2. Understand ESG Data
Second, before companies think about how the board will oversee ESG matters, they need to understand their data, and how their data is created and communicated through the organization. Before a company can report to its board on ESG, the members of management need to know what they know and how they know it. What risks are already being tracked by the enterprise risk management function, and are there non-financial risks that are already being reported to the board? What information does the company already have about environmental and/or social matters in its supply chain? What reasonable goals does the company have to become more sustainable or more diverse, and how does the company define “sustainable” and “diverse?” Doing an ESG data audit is not something investors are likely to ask about, but it is a critical step in creating the types of information that investors are likely to ask for without creating unnecessary risks for the corporation.
3. Identify ESG Materiality
Third, the internal ESG team needs to identify what is material for the company from an ESG perspective. One of the most frequent complaints I hear from directors is that they are inundated with too much immaterial information; board books have become too cumbersome, and dumping information on directors creates its own set of potential risks. Instead, I recommend using the five lenses of materiality to identify the company’s unique recipe for ESG success. As I have discussed in my other articles, the five lenses of materiality are: (1) what is “material” to the company’s specific stakeholders (i.e., investors, employees, customers, communities and business partners), (2) what is “material” to the company, including with respect to how it wants to be viewed in the marketplace and compared to its peers and competitors, (3) what external standards of materiality should apply to the specific area of disclosure (i.e., EU Sustainable Finance Disclosure Regulation, SASB, GRI, Joint Statement), (4) how does the U.S. federal securities law definition of “Materiality” apply to the company’s business, operations and financial statements, and what does that definition require in terms of disclosure, and (5) with respect to each of the foregoing, how does Point A compare to Point B, in other words, how is materiality moving and what will it mean tomorrow?
4. Consider Litigation and Political Strategies
Fourth, companies need to consider their litigation and political strategies.
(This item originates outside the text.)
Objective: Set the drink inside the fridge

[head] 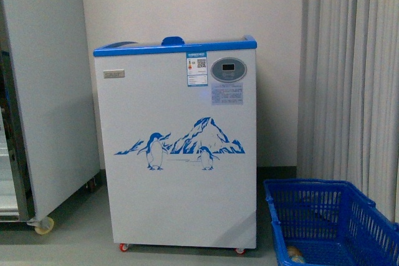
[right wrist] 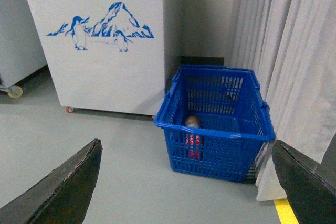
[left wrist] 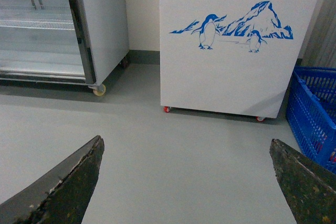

If a company’s litigation and political strategies say one thing, and its sustainability report says something else entirely, the company is not creating a consistent message, and a lack of consistency can, at a minimum, put the company’s social license to operate at risk, and, at worst, create litigation risks.
5. Understand the ESG Communities’ Expectations
Finally, each company needs to understand its ESG communities’ expectations. This obviously includes investors, but it also includes employees and the communities in which the company does business. In this regard, the perspective and buy-in of employees is particularly important. Do you know what your employees think about your ESG strategies? Are they onboard with supporting your ESG efforts? Ultimately, just like with ethical and compliance-related matters, the ability of a company to turn its ESG goals into reality comes down to whether or not it has a culture that supports those efforts.